++++ Material provided ++++
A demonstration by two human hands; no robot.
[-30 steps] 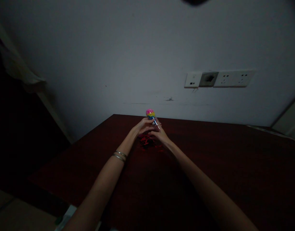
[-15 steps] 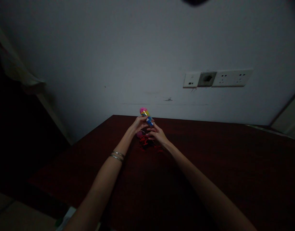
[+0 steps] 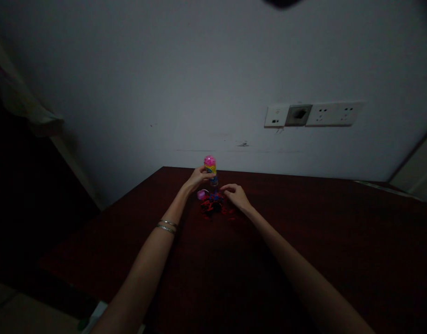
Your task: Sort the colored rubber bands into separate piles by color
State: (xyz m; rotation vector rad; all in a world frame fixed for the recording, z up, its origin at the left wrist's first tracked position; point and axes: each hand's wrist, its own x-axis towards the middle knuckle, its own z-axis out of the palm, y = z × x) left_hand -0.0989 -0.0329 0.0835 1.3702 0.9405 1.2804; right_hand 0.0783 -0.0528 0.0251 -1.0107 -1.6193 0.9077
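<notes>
Gripping the bottle (image 3: 209, 162) by its side with the left hand (image 3: 198, 176), with fingers closed part-way around and covering some of its middle. Held near upright with its pink end up, probably so as to let small pieces out at the lower end. Can see a loose pile of red, dark and blue pieces (image 3: 213, 206) on the dark table (image 3: 303, 241), directly below the bottle. Holding the right hand (image 3: 237, 195) just right of the bottle's lower end, with fingers half bent and nothing visible between them; perhaps placed there to leave room beneath. Can make out a pinkish cap (image 3: 201, 195) just left of the bottle, crowding the near side of the left hand; cannot tell whether hanging or resting. Also showing: wall (image 3: 157, 83) behind the bottle, sockets (image 3: 333, 114) well to its right.
</notes>
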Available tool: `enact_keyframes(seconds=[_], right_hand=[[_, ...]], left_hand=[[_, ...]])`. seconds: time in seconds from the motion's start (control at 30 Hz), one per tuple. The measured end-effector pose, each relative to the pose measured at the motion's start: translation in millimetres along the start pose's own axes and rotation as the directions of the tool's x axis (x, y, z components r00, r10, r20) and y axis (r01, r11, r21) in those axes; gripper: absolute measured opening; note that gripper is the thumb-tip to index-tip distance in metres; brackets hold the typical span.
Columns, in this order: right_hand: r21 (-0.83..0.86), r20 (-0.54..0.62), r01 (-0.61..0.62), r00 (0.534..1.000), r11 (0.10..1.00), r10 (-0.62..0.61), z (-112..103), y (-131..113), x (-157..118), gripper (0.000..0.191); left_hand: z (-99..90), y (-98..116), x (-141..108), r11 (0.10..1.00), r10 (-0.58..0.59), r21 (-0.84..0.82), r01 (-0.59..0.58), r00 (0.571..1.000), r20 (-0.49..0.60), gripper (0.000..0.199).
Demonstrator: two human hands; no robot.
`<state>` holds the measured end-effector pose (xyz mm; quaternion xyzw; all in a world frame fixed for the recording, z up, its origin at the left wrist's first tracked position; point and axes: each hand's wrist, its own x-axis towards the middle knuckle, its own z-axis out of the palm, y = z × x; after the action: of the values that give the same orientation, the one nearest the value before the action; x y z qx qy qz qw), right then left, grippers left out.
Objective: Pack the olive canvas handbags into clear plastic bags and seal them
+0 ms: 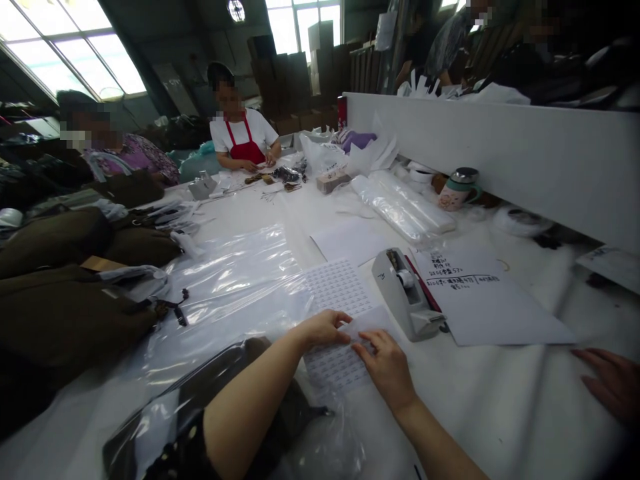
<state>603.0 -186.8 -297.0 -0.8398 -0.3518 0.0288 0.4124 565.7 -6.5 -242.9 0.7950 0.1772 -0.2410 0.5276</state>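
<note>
The left hand [327,329] and right hand [387,363] are curling over a white printed paper sheet [337,287], running near-to-far. What their fingers are grasping, I can't tell.

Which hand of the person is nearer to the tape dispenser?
The right hand is nearer, just left of the near part of the tape dispenser. The left hand is farther left, over the printed sheet.

A lidded mug [454,191] stands right of centre, near a long white panel [500,160]. A person [243,137] in a red apron [245,148] is left of top centre; a bright window [97,63] fills the upper left.
</note>
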Motion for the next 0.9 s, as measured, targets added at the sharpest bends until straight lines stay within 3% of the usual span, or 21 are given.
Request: enact_keyframes(seconds=[0.13,0.37,0.6,0.73,0.8,0.83,0.87,0.9], right_hand=[[0.026,-0.010,-0.001,1.000,1.000,0.002,4,-6,-7,0.019],[0.063,-0.063,0.040,0.997,0.997,-0.036,15,-13,-20,0.017],[0.072,-0.112,0.078,0.991,0.994,-0.069,16,-13,-21,0.020],[0.126,-0.082,0.086,0.994,0.988,-0.076,9,-18,-24,0.022],[0.200,-0.051,0.012,0.999,0.980,-0.002,-2,-21,-29,0.024],[0.254,-0.025,-0.067,0.997,0.965,0.076,-9,-22,-31,0.027],[0.318,0.005,-0.168,0.984,0.933,0.176,-16,-22,-30,0.030],[0.395,0.055,-0.270,0.961,0.878,0.271,-22,-24,-28,0.033]], left_hand=[[7.8,4,-12,0.998,-0.041,-0.053,0.039,0.999,-0.036,0.054],[21.6,15,-17,0.983,-0.098,0.127,0.131,0.965,-0.242,0.041],[22.7,16,-12,0.965,-0.050,0.233,0.120,0.957,-0.286,0.035],[20.6,20,-16,0.952,0.002,0.289,0.105,0.938,-0.348,0.032],[21.6,25,-36,0.936,0.103,0.347,0.060,0.896,-0.433,0.036],[23.4,26,-53,0.913,0.215,0.407,0.002,0.847,-0.486,0.039],[26.5,27,-73,0.871,0.360,0.485,-0.074,0.770,-0.528,0.040],[30.8,25,-97,0.807,0.512,0.571,-0.151,0.660,-0.550,0.038]])
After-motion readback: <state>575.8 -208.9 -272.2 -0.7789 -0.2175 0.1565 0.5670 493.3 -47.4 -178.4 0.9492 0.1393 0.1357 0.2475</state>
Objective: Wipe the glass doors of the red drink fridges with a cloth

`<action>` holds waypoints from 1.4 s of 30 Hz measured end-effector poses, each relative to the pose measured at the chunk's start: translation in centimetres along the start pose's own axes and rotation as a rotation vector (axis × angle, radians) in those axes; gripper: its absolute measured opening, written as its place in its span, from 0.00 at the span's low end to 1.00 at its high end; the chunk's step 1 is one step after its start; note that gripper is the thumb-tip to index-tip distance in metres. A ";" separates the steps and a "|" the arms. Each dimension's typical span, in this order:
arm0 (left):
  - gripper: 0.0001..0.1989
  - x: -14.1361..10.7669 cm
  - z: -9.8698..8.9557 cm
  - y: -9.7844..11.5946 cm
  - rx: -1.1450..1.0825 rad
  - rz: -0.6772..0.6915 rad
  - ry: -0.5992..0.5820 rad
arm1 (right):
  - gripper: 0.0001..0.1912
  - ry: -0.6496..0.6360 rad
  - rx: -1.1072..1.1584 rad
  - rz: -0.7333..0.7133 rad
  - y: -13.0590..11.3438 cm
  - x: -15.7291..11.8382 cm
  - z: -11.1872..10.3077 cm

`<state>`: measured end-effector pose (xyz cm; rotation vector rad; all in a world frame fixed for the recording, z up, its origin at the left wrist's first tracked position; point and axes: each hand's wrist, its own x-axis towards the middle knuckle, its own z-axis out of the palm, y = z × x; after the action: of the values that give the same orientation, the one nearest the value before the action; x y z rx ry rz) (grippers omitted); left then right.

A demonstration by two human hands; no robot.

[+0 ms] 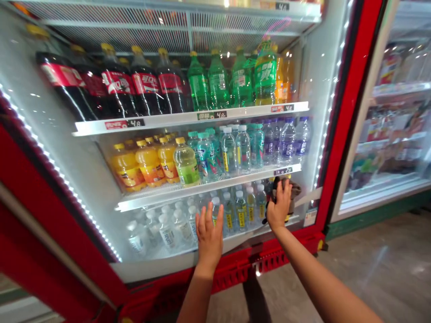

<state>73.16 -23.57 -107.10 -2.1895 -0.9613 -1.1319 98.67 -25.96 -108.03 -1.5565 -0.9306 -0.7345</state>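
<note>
Both arms reach toward the lowest shelf of a lit drinks fridge. My left hand (209, 231) is raised with its fingers apart, in front of small clear bottles (240, 208) with yellow labels, and holds nothing. Farther right, my right hand (280, 207) is at a dark, crumpled item (294, 190), partly behind the fingers; whether the hand grips it is hard to tell. On the shelf's left part stand clear bottles with white caps (167, 231). The middle shelf (208, 188) above holds orange drinks (148, 163), teal bottles (206, 154) and purple-labelled water bottles (287, 141).
Large cola bottles (116, 83) and green bottles (218, 83) fill the upper shelf (175, 120). A red frame (353, 112) edges the fridge. Another glass-fronted fridge (397, 116) stands at right, and grey floor (377, 264) lies at lower right.
</note>
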 end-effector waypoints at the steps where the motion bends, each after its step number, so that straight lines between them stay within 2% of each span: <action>1: 0.41 0.1 0.0 0.0 0.004 -0.003 0.002 | 0.46 -0.053 -0.007 -0.070 -0.7 -1.0 0.3; 3: 0.41 0.2 0.2 0.1 0.005 -0.016 0.017 | 0.46 -0.224 0.003 -0.343 -2.4 -2.6 0.6; 5: 0.41 0.3 0.5 0.3 0.002 -0.028 0.039 | 0.44 -0.377 0.041 -0.626 -3.3 -3.0 0.5; 6: 0.41 0.4 0.6 0.4 0.001 -0.033 0.049 | 0.42 -0.423 0.057 -0.706 -3.1 -2.6 0.3; 7: 0.41 0.4 0.7 0.5 0.002 -0.034 0.055 | 0.41 -0.441 0.067 -0.727 -2.6 -2.0 0.0; 9: 0.41 0.4 0.8 0.6 0.003 -0.029 0.058 | 0.39 -0.380 0.067 -0.589 -0.7 -0.5 -0.7; 12: 0.41 0.2 0.8 0.7 0.000 -0.010 0.050 | 0.39 -0.095 0.051 -0.132 1.6 0.6 -0.9; 14: 0.42 0.2 0.8 0.9 0.002 0.004 0.037 | 0.41 0.029 0.044 0.070 1.7 0.3 -0.5; 15: 0.42 0.3 0.8 1.1 0.001 0.011 0.031 | 0.42 0.028 0.043 0.090 1.5 0.0 -0.3; 16: 0.43 0.4 0.8 1.4 -0.004 0.017 0.025 | 0.43 -0.012 0.045 0.050 1.1 -0.2 -0.1; 19: 0.43 0.8 1.0 2.5 -0.037 0.043 0.019 | 0.44 -0.194 0.082 -0.230 1.2 0.2 0.0; 21: 0.43 1.1 1.1 3.5 -0.059 0.061 0.020 | 0.41 -0.215 0.109 -0.284 2.6 0.7 -0.2; 23: 0.42 1.4 1.5 4.4 -0.072 0.077 0.015 | 0.36 -0.121 0.117 -0.120 4.8 0.7 -0.3; 26: 0.42 1.9 2.2 5.6 -0.084 0.093 0.005 | 0.32 0.126 0.124 0.279 7.6 -0.3 0.3; 29: 0.42 3.0 3.2 6.9 -0.109 0.132 0.015 | 0.32 0.235 0.154 0.505 8.3 0.2 1.2; 31: 0.41 4.0 3.7 7.7 -0.124 0.184 0.029 | 0.32 0.228 0.176 0.519 8.2 2.0 1.2; 34: 0.39 5.6 4.2 8.7 -0.128 0.277 0.005 | 0.31 0.194 0.196 0.441 8.7 4.4 0.8; 36: 0.38 6.4 4.5 9.3 -0.133 0.320 -0.033 | 0.30 0.182 0.186 0.419 9.7 4.3 0.5; 40: 0.39 7.1 5.6 10.3 -0.161 0.342 -0.059 | 0.30 0.267 0.098 0.559 12.0 2.7 0.5; 42: 0.40 7.1 6.2 10.8 -0.167 0.337 -0.066 | 0.31 0.271 0.071 0.560 12.9 3.5 0.4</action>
<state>87.42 -23.59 -105.53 -2.4195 -0.5082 -1.0141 111.56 -25.81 -111.46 -1.5087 -0.2905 -0.4837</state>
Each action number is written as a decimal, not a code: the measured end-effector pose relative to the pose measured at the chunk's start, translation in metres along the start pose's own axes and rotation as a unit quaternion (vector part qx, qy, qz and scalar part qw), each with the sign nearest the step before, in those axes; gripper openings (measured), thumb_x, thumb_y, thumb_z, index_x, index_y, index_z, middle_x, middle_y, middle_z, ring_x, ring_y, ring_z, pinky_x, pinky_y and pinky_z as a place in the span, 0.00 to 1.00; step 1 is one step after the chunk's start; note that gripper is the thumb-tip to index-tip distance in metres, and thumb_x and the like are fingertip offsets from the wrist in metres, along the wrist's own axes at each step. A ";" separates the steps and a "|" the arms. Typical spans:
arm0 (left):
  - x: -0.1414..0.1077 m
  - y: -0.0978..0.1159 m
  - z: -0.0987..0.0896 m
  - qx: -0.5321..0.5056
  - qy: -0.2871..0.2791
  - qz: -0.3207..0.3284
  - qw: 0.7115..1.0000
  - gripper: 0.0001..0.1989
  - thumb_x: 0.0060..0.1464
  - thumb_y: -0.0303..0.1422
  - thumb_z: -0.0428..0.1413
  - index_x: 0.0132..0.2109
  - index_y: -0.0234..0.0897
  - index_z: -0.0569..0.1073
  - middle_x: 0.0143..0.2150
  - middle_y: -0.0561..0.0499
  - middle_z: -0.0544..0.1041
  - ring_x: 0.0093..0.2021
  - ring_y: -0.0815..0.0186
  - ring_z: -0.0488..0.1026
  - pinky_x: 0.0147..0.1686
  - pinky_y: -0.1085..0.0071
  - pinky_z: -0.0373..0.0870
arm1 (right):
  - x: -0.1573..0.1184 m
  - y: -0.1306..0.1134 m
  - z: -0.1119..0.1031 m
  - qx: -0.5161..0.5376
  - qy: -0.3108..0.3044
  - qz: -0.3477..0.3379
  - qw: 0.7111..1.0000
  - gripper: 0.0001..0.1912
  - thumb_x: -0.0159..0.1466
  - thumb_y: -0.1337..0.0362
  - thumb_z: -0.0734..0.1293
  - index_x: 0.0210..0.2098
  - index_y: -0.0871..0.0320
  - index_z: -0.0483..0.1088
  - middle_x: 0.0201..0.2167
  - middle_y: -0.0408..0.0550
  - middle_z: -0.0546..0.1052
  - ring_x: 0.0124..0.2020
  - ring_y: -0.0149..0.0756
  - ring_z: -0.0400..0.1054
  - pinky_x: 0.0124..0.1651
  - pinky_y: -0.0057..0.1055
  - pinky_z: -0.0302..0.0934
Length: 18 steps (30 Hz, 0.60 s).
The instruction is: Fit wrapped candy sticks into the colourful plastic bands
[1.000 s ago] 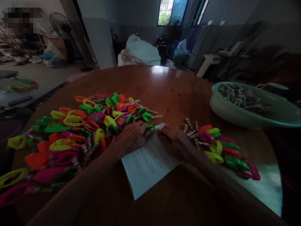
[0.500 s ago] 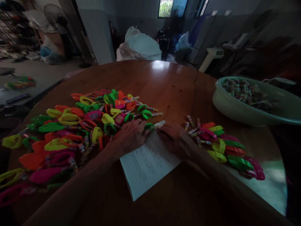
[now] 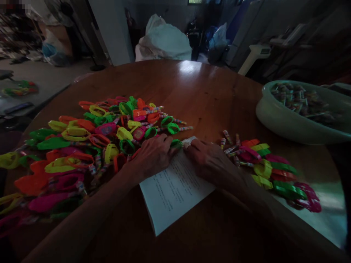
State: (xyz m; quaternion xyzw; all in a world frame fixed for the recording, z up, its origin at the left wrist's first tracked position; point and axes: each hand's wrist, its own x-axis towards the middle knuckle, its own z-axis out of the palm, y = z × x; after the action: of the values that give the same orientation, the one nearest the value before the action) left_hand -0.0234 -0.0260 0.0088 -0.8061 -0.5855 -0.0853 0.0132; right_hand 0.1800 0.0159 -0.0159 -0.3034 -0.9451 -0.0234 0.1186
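My left hand (image 3: 156, 153) is closed around a bright green plastic toy watch (image 3: 176, 143), of which only a part shows past the fingertips. My right hand (image 3: 205, 157) is close beside it, fingers curled together by a small whitish piece (image 3: 187, 142); what they pinch is mostly hidden. Both hands rest over a stack of printed paper (image 3: 175, 197) lying at an angle on the table. To the left spreads a heap of neon toy watches (image 3: 75, 133), several with patterned candy tubes sticking out of them.
A smaller group of toy watches (image 3: 263, 168) lies at the right, with loose candy tubes (image 3: 226, 137) beside it. Behind them a pale green basin (image 3: 287, 128) holds many wrapped tubes. The round wooden table (image 3: 189, 86) reaches back toward a large white sack (image 3: 164, 40).
The view has tipped slightly downward, so the table sits higher in the picture and the right-hand things lie farther right. Both hands keep nearly the same place over the paper.
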 end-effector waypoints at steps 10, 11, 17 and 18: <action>-0.001 -0.010 0.010 -0.018 0.032 0.033 0.999 0.11 0.66 0.34 0.44 0.45 0.35 0.69 0.41 0.43 0.73 0.43 0.55 0.73 0.40 0.61 0.67 | 0.020 -0.014 -0.009 -0.070 -0.012 -0.085 0.994 0.12 0.65 0.70 0.60 0.28 0.58 0.71 0.30 0.53 0.71 0.31 0.40 0.61 0.29 0.35 0.49; 0.000 -0.012 0.012 -0.018 0.045 0.028 0.998 0.12 0.66 0.34 0.44 0.48 0.35 0.69 0.43 0.43 0.74 0.44 0.54 0.73 0.41 0.60 0.67 | 0.021 -0.014 -0.010 -0.062 -0.009 -0.081 0.995 0.12 0.66 0.69 0.60 0.28 0.57 0.71 0.31 0.53 0.72 0.31 0.40 0.62 0.30 0.35 0.51; 0.001 -0.024 0.005 0.053 0.082 -0.035 0.995 0.15 0.66 0.41 0.44 0.51 0.40 0.69 0.45 0.43 0.75 0.45 0.51 0.74 0.45 0.55 0.67 | -0.005 0.004 -0.022 -0.031 0.012 0.019 0.999 0.09 0.63 0.71 0.61 0.40 0.60 0.71 0.39 0.53 0.74 0.37 0.41 0.65 0.33 0.35 0.58; 0.001 -0.025 0.000 0.063 0.105 -0.046 0.991 0.16 0.66 0.42 0.44 0.52 0.40 0.69 0.46 0.41 0.74 0.46 0.48 0.73 0.45 0.53 0.67 | -0.014 0.013 -0.027 -0.032 0.016 0.050 0.998 0.09 0.62 0.71 0.61 0.40 0.61 0.71 0.38 0.53 0.74 0.37 0.41 0.65 0.35 0.35 0.58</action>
State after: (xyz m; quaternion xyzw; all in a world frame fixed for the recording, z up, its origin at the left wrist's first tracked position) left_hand -0.0467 -0.0169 0.0072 -0.7625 -0.6216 -0.1323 0.1216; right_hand 0.2041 0.0160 0.0068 -0.3538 -0.9254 -0.0524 0.1255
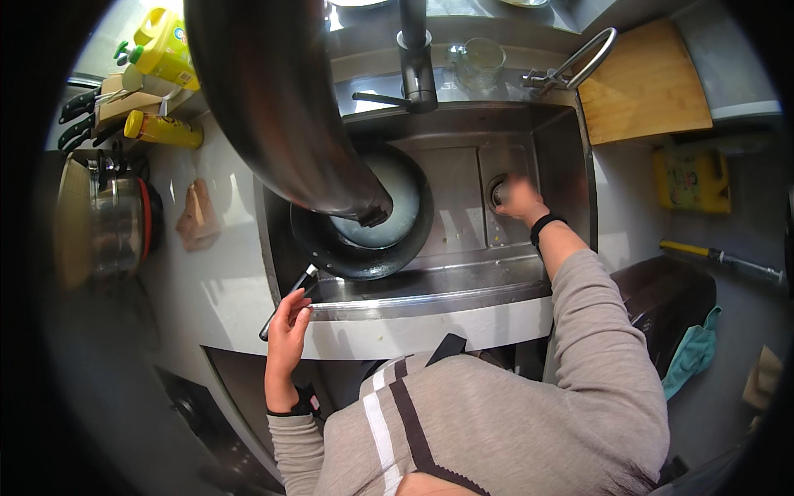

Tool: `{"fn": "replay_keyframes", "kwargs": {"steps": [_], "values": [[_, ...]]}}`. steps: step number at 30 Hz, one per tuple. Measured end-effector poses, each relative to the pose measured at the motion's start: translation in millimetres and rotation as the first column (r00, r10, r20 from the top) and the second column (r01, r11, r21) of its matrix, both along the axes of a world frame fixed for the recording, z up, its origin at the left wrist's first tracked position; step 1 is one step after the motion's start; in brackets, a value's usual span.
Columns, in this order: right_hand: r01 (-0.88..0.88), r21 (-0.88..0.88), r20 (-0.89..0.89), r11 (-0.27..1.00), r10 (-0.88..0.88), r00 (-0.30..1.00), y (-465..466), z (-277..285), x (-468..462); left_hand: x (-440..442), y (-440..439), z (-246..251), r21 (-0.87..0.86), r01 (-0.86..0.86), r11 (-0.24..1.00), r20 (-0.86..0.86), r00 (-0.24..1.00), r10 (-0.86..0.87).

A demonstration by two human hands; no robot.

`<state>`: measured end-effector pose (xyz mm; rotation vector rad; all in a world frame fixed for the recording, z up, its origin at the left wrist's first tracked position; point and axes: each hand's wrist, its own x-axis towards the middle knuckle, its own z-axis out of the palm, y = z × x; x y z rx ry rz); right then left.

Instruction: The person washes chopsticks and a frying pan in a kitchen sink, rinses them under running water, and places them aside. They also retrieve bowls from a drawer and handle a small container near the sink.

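A dark wok (366,270) with cloudy whitish liquid in it sits in the left part of the stainless steel sink (453,204). Its handle (302,282) slants over the sink's front edge. Beside that handle my left hand (289,322) is raised with its fingers loosely bent; nothing shows in its grasp. My right hand (522,199) is over the round drain (497,193) on the right side of the sink. Motion blur covers its fingers, so whether they hold something cannot be told. Small food bits lie on the sink floor near the drain.
A large dark faucet spout (285,124) hangs over the wok. Behind the sink stand a glass mug (481,62) and a small curved tap (589,62). A wooden cutting board (645,87) lies right. Knives (77,118), a yellow bottle (164,129) and a metal pot (118,217) are left.
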<state>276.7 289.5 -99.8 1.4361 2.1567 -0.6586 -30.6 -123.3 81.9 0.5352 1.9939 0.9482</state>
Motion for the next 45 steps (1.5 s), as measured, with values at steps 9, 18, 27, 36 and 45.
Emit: {"fn": "replay_keyframes", "kwargs": {"steps": [9,18,27,36,45], "values": [[0.036,0.016,0.118,0.999,-0.038,0.992,9,30,-7,-32,-24,-9,0.025,0.16,0.987,-0.601,0.791,-0.114],[0.109,0.156,-0.235,0.982,-0.07,0.969,-36,115,-36,-80,-44,-51,-0.232,0.283,0.931,-0.28,0.897,-0.343],[0.173,0.167,-0.523,0.971,-0.062,0.85,-151,152,-61,-76,-22,-38,-0.405,0.51,0.759,-0.269,0.727,-0.632],[0.315,0.11,-0.613,0.943,-0.185,0.768,-224,167,-45,-96,24,-24,-0.032,0.305,0.952,0.916,0.39,-0.094],[0.444,0.166,-0.71,0.881,-0.205,0.673,-255,171,-10,-45,52,6,-0.146,0.45,0.881,0.587,0.756,-0.289]]}}
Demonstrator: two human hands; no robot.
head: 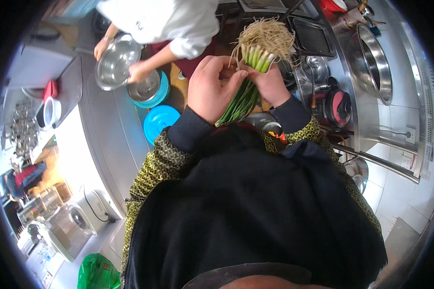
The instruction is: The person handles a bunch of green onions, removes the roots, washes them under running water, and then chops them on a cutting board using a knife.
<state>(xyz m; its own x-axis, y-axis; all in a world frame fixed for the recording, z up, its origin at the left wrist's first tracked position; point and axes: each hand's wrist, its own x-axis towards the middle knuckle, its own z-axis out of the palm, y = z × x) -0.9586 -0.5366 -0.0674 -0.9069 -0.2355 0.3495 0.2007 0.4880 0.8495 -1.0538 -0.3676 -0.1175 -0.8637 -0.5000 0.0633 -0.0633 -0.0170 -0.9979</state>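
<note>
A bunch of green onions point(257, 58) with long pale roots is gripped in my right hand point(271, 83), just below the white stem ends. The roots point away from me, and the dark green leaves hang down towards my body. My left hand point(214, 86) is beside the bunch, its thumb and forefinger close together at a thin pale strand next to the stems. Whether the fingertips pinch that strand is hard to tell.
Across from me at the upper left, a person in white point(162, 21) holds a steel bowl point(119, 63). Below it are a steel pot point(144, 86) and a blue lid point(161, 121). Steel shelving point(350, 123) with pans runs along the right. A green bag point(97, 272) lies lower left.
</note>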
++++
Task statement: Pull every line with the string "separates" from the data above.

Output of the task:
`<action>` holds waypoints from 1.4 s of 30 Hz measured end-effector poses, each relative to the pose measured at the chunk's start: translation in centimetres along the start pose's own axes and rotation as a rotation vector (axis × angle, radians) in those axes; gripper: its absolute measured opening, written as its place in its span, from 0.00 at the span's low end to 1.00 at its high end; the chunk's step 1 is one step after its start; note that gripper is the thumb-tip to index-tip distance in metres. A ";" separates the steps and a "|" the arms. Each dimension's typical span, in this order:
Each action number is written as a decimal, not a code: the measured end-effector pose relative to the pose measured at the chunk's start, translation in metres along the start pose's own axes and rotation as a unit quaternion (vector part qx, qy, qz and scalar part qw), each with the sign nearest the step before, in those axes; gripper openings (measured), thumb_x, thumb_y, thumb_z, index_x, index_y, index_z, middle_x, middle_y, middle_z, ring_x, ring_y, ring_z, pinky_x, pinky_y and pinky_z as a place in the span, 0.00 to 1.00; step 1 is one step after the chunk's start; note that gripper is the thumb-tip to index-tip distance in metres, and thumb_x and the like are fingertip offsets from the wrist in metres, along the wrist's own axes at each step. A ";" separates the steps and a "|" the arms. Typical spans:

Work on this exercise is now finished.